→ REQUIRED WORK
From the line with "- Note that" to the line with "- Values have", retype every line exactly, including those two, and leave out the rest of the data below.
★ ★ ★ ★ ★
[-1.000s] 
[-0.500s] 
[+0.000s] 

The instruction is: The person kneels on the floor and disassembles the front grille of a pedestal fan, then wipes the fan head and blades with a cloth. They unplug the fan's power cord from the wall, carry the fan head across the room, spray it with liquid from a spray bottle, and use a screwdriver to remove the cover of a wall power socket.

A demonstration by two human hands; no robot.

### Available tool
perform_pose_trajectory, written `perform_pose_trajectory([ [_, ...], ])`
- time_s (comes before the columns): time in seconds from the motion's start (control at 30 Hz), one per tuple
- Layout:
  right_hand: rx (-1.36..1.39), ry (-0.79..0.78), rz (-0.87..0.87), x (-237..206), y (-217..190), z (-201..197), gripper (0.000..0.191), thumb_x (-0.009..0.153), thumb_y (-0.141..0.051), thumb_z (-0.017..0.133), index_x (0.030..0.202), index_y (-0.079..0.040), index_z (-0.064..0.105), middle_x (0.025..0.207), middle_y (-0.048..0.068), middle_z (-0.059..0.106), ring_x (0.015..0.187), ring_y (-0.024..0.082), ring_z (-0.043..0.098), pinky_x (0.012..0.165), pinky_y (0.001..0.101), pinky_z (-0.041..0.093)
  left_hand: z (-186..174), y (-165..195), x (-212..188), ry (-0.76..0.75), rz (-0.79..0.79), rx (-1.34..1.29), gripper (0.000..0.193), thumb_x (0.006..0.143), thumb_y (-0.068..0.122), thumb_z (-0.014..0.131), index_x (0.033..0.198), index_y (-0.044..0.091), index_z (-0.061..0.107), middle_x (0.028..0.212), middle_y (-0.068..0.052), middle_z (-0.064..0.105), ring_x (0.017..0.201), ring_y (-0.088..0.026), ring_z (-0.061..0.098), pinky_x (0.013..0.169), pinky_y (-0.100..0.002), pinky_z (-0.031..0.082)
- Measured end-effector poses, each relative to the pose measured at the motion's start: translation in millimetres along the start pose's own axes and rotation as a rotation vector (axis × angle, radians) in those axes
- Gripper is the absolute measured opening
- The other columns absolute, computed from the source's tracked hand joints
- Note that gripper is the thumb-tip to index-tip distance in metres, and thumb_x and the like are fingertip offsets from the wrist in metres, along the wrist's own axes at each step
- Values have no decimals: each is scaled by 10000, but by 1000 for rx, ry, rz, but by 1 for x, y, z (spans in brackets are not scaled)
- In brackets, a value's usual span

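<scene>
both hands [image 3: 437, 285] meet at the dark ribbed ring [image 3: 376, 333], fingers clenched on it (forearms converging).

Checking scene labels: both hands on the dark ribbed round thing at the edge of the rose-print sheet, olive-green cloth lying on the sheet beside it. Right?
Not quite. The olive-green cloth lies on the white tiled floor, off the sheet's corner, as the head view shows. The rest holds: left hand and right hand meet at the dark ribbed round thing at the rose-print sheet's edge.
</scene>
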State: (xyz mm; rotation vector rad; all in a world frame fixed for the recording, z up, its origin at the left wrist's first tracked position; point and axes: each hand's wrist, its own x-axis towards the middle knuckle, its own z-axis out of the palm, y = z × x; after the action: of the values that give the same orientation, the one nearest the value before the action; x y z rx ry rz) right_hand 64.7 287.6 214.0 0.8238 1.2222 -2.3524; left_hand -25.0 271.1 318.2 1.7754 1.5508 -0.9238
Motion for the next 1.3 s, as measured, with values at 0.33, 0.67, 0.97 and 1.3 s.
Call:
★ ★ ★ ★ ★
→ REPLY
- Note that gripper is the thumb-tip to index-tip distance in metres, and thumb_x and the like are fingertip offsets from the wrist in metres, along the wrist's own axes at each step
- Values have no decimals: each is scaled by 10000, but by 1000 for rx, ry, rz, but by 1 for x, y, z (spans in brackets are not scaled)

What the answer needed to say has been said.